Under this line are the records; repeat exactly the lines starting at the one containing "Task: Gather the" and ending at the one containing "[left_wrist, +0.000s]", omitting pictures.

[[ Exercise material, beginning ]]

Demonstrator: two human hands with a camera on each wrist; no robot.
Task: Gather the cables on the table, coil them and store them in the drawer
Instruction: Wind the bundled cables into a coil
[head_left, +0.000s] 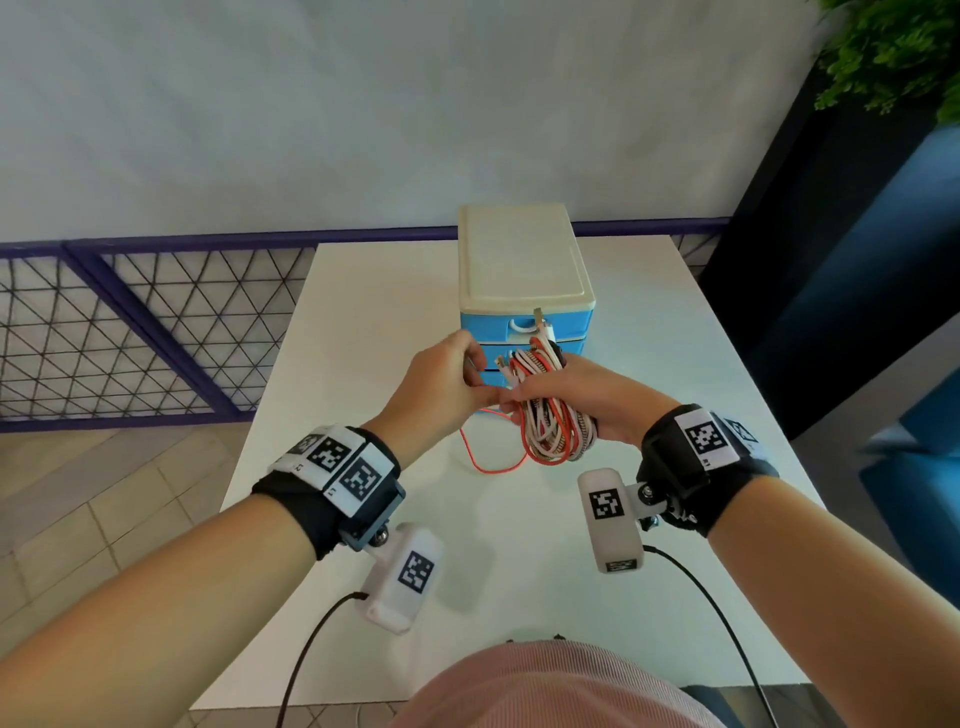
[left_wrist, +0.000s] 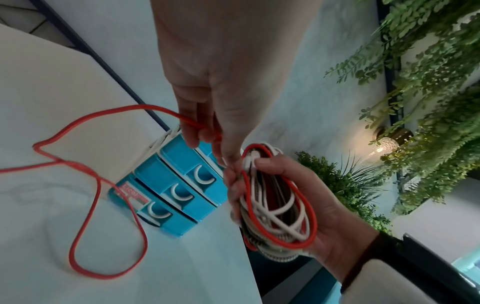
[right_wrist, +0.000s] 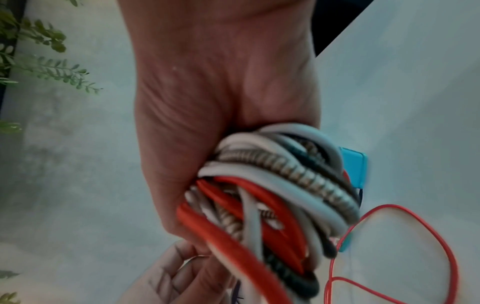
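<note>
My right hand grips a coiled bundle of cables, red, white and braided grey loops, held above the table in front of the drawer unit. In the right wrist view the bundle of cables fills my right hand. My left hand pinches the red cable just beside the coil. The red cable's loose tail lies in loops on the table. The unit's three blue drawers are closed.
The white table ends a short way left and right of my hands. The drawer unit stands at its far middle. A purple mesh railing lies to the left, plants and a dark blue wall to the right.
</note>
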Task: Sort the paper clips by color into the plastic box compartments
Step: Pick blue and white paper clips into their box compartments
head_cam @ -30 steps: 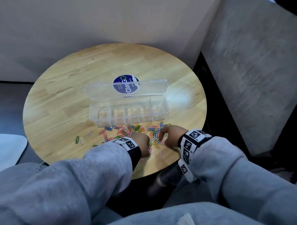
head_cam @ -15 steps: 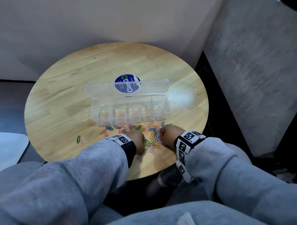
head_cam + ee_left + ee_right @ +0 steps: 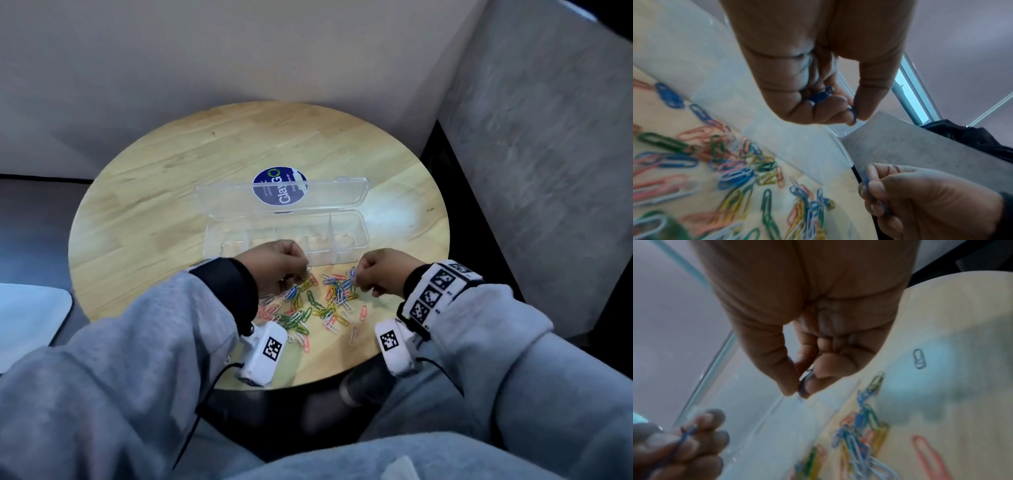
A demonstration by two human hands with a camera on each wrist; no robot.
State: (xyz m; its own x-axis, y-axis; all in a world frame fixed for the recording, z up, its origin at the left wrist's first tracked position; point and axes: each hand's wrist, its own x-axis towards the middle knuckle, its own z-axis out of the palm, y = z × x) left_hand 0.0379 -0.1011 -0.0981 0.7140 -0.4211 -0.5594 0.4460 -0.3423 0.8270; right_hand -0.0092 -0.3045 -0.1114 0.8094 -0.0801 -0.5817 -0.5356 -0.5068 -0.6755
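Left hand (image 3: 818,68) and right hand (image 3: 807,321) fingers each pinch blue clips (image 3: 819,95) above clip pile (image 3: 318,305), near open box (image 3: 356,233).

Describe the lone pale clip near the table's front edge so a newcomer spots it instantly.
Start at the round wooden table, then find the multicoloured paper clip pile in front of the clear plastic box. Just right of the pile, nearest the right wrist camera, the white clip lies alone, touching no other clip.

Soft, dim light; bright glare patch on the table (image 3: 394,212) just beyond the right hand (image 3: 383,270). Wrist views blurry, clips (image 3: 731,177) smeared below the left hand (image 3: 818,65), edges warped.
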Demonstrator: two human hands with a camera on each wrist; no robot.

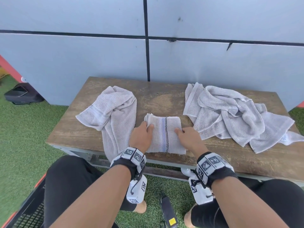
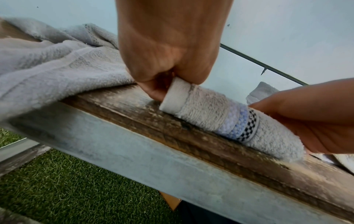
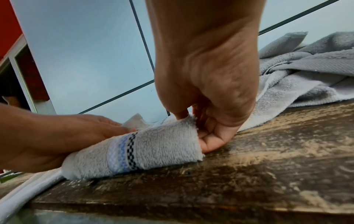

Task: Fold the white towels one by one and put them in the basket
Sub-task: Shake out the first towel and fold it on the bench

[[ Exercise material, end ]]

• [Response to this task]
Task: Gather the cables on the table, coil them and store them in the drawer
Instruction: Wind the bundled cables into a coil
[head_left, +0.000s] 
[left_wrist, +0.000s] 

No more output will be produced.